## ASSIGNED TASK:
In the entries below, the word "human" appears on some lines. Copy each of those lines.

※ ※ ※

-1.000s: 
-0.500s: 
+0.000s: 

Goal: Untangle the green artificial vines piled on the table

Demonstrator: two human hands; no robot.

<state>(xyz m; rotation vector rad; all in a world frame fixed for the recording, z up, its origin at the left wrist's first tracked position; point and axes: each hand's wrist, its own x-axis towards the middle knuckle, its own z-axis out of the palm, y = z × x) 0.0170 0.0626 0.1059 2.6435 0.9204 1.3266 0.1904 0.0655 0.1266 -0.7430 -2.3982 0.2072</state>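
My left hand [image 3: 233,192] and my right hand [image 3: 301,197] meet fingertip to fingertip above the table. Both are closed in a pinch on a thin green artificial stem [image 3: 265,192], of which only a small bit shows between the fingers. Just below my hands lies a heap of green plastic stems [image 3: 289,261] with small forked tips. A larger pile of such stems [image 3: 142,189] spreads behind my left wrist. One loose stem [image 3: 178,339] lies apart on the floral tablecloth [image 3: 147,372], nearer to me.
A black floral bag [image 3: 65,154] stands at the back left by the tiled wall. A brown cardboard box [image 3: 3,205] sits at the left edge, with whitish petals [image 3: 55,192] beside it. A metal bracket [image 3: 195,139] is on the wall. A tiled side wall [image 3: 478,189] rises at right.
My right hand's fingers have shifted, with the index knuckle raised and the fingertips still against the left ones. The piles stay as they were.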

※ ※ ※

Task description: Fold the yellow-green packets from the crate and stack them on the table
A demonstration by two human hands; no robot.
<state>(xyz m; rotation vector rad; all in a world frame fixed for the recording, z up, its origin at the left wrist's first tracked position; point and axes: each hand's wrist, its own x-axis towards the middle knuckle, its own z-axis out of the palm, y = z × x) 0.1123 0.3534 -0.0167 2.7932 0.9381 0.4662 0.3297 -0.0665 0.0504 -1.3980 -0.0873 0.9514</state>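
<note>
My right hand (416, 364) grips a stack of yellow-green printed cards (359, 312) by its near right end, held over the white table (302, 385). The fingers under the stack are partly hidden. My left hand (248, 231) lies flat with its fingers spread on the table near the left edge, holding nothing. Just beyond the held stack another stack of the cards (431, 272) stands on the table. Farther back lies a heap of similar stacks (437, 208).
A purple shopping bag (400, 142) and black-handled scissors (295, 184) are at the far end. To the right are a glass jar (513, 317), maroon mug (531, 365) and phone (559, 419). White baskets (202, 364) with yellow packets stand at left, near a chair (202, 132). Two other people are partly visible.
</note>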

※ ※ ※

## TASK RESPONSE:
Demonstrator: two human hands; no robot.
A demonstration by two human hands; no robot.

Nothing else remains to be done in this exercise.